I’m concentrating on GeForce for the moment, since that’s what is currently on my desktop. Driver is dated 12/5/2007. Driver version is reported as 6.14.11.6921 (is that right? I don’t remember NV driver versions being formatted like that).

Hi there

I don’t have the whole thread in mind anymore, but i assume i mentioned, that i partition my vertex-arrays now into chunks each containing < 2^16 vertices. That solved the problem on all nVidia hardware, that i tested it on (Geforce 7 and 8, though 8 had never the problem in the first place).

Whether more recent drivers solved the issue, i don’t know.
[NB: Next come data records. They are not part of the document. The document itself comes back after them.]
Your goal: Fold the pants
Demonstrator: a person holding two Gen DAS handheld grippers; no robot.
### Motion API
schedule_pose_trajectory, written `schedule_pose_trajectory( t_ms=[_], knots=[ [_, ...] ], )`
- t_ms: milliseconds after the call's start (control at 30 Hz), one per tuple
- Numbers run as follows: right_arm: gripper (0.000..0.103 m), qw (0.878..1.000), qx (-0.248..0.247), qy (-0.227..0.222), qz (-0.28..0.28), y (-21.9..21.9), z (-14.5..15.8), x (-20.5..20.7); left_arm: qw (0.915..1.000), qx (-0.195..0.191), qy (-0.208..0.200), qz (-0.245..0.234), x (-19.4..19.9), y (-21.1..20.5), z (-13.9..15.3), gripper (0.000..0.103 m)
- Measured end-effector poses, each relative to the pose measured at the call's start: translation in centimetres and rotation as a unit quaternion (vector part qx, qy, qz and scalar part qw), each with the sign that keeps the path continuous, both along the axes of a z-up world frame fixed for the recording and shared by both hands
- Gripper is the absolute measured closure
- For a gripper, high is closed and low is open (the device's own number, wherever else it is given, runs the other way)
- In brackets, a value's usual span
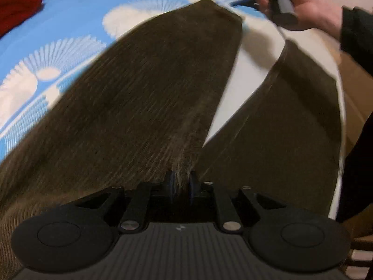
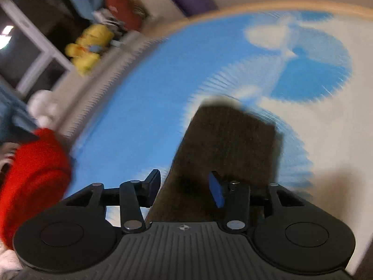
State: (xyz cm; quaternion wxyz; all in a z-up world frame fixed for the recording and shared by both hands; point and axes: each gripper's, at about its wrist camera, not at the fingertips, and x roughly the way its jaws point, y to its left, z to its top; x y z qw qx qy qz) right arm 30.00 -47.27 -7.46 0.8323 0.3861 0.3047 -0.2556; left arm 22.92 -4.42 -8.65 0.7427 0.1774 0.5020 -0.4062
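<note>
Left wrist: left gripper [image 1: 181, 183] nearly closed, pinching pants [image 1: 144, 88].

A bed spread [image 1: 77, 16] in bright blue with white fan-shaped and heart-like patterns carries everything here, and it shows again in the right wrist view [image 2: 144, 98]. Dark brown corduroy pants [image 1: 149, 93] lie directly on it with their two legs spread apart in a V, one leg end showing in the right wrist view [image 2: 233, 135]. A red knitted garment [image 1: 18, 0] rests on the spread well apart from the pants.
</note>
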Motion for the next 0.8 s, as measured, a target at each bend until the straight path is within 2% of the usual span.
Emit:
schedule_pose_trajectory(
  t_ms=[100, 167, 233, 300, 400, 467, 500, 533, 567, 633, 700, 733, 767, 800],
  knots=[
    [0.055, 0.995, -0.001, 0.072, -0.072, -1.8, -2.2, -2.5, 0.9995, -0.016, 0.004, 0.027, 0.7, 0.8, 0.5, 0.071],
    [0.055, 0.988, 0.003, 0.094, -0.119, -3.0, -2.9, -4.2, 0.9978, -0.042, -0.003, 0.05, 1.4, 1.7, 1.7, 0.066],
    [0.054, 0.983, 0.009, 0.112, -0.144, -4.0, -3.8, -5.5, 0.9945, -0.067, -0.01, 0.08, 2.1, 2.7, 2.8, 0.064],
    [0.05, 0.985, 0.012, 0.103, -0.135, -4.3, -4.4, -5.4, 0.9899, -0.076, -0.024, 0.118, 2.7, 3.9, 3.8, 0.064],
    [0.047, 0.995, 0.003, 0.075, -0.068, -3.9, -4.8, -3.6, 0.9808, -0.079, -0.043, 0.173, 3.3, 6.0, 5.0, 0.064],
    [0.047, 0.997, -0.012, 0.072, -0.03, -3.3, -5.3, -2.8, 0.9737, -0.078, -0.056, 0.207, 3.7, 7.5, 5.5, 0.064],
    [0.052, 0.996, -0.033, 0.078, -0.013, -2.8, -5.4, -2.3, 0.97, -0.077, -0.063, 0.222, 3.8, 8.4, 5.8, 0.064],
    [0.077, 0.996, -0.046, 0.083, -0.004, -2.7, -5.4, -2.0, 0.9659, -0.077, -0.072, 0.237, 3.9, 9.1, 6.2, 0.064],
    [0.093, 0.995, -0.049, 0.088, -0.001, -2.8, -5.5, -2.0, 0.9611, -0.076, -0.08, 0.253, 3.9, 10.0, 6.5, 0.064],
    [0.094, 0.997, -0.022, 0.073, -0.023, -3.4, -4.7, -2.7, 0.9525, -0.076, -0.09, 0.281, 3.8, 11.6, 7.4, 0.064],
    [0.094, 0.997, -0.037, 0.04, -0.054, -2.9, -1.4, -3.8, 0.9438, -0.075, -0.1, 0.306, 4.1, 13.0, 7.8, 0.064],
    [0.094, 0.996, -0.063, 0.018, -0.068, -2.5, 1.0, -4.5, 0.9398, -0.073, -0.101, 0.318, 4.3, 13.7, 8.0, 0.064],
    [0.094, 0.991, -0.106, 0.017, -0.085, -1.8, 2.8, -5.1, 0.9363, -0.071, -0.101, 0.329, 4.5, 14.6, 8.2, 0.064],
    [0.094, 0.983, -0.143, 0.039, -0.108, -1.6, 3.4, -5.9, 0.9329, -0.068, -0.101, 0.339, 4.6, 15.2, 8.3, 0.064]
  ],
)
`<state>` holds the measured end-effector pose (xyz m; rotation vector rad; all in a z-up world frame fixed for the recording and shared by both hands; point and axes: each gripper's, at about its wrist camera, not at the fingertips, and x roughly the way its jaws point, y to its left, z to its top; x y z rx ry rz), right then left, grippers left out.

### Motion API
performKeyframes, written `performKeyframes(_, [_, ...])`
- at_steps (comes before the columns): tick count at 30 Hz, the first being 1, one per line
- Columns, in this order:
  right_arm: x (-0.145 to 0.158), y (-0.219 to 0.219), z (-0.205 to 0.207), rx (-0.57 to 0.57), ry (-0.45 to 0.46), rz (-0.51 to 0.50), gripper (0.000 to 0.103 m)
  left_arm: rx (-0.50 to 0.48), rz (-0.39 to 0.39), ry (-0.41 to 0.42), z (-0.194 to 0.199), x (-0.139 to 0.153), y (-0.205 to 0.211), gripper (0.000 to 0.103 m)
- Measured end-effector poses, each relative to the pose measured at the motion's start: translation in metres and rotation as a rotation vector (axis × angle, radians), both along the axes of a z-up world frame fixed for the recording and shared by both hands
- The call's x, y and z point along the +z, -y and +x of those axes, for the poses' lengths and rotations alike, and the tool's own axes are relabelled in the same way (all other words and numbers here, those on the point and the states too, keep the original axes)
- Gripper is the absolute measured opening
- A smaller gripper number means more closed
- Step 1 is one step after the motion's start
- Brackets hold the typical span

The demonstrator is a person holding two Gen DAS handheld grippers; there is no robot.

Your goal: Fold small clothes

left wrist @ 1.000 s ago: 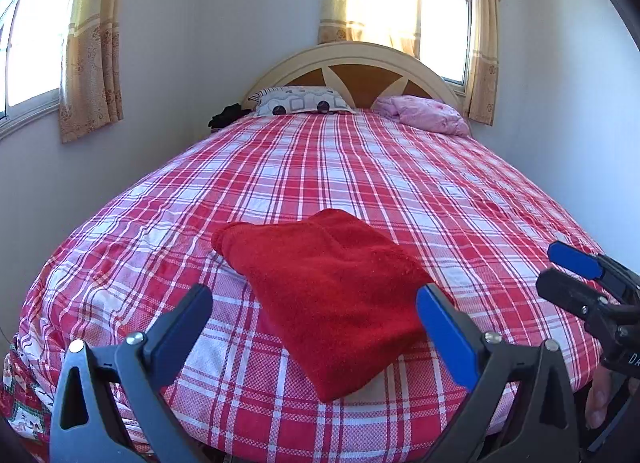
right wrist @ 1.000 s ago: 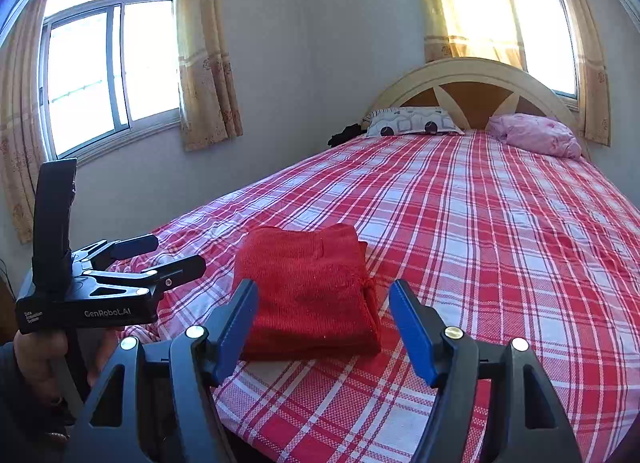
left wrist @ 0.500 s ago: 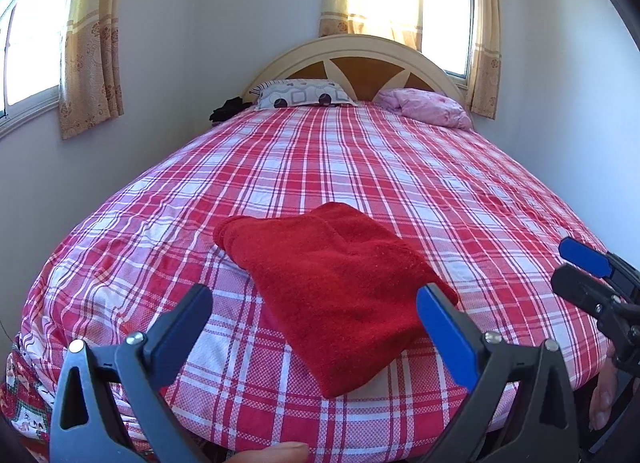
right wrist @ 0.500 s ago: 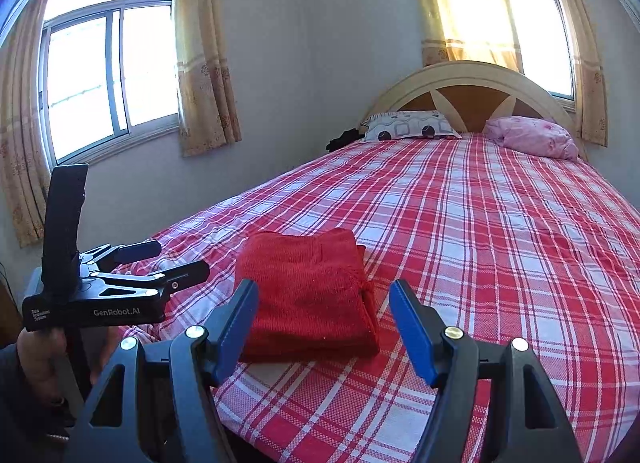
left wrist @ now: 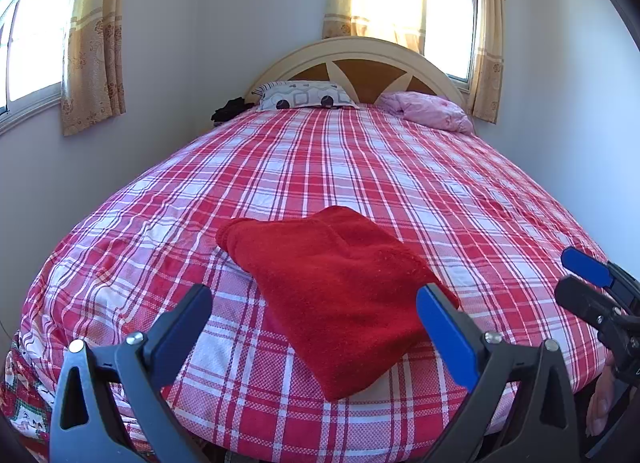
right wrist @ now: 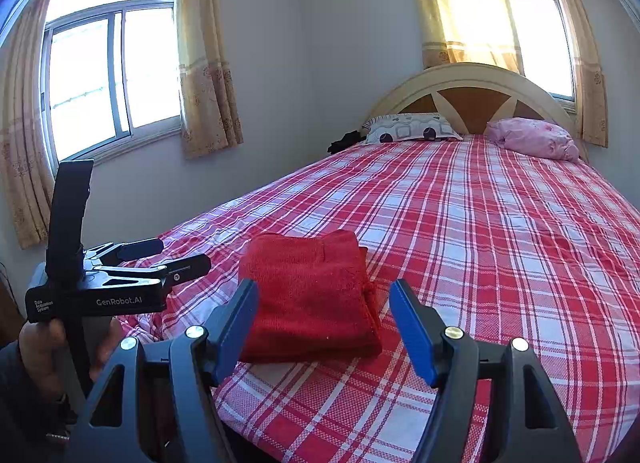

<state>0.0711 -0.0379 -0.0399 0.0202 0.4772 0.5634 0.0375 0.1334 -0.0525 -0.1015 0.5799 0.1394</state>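
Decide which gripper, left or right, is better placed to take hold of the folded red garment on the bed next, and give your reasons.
Probably the right gripper: its open jaws already frame the folded red garment squarely at its near edge. The left gripper is open too, but the garment lies skewed toward its right finger. A close call.

Not much moved: the left gripper (right wrist: 178, 257) has lifted a bit higher beside the folded red cloth (right wrist: 310, 295), and both views have tipped slightly down toward the bed (left wrist: 360, 167).
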Motion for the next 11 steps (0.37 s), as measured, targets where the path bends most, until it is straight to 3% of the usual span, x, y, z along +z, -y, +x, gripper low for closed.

I never got any additional feedback from nVidia.

Since using vertex-arrays with < 2^16 vertices gives much better performance anyway, i didn’t mind about the bug anymore.

Jan.

You are not using the nvidia drivers, but the mesa3d software implementation. Make sure your graphics card drivers are installed correctly.

Using mesa3d software was on purpose. We wanted an implementation we could debug into to try to decode what was going on.

It’s possible that this is a different bug from the one that Jan originally posted. In my case it doesn’t need to be big data.

Now it’s starting to look like multiple different bugs for the separate platforms. On each of the 3 crashing platforms, slightly different actions trigger the crashes. I believe I’ve identified what is causing the Mesa3D crash – it’s a buffer overrun (our fault). In the case of the Intel and GeForce crashes, though, I am triggering it with code that I know should not be causing buffer overruns.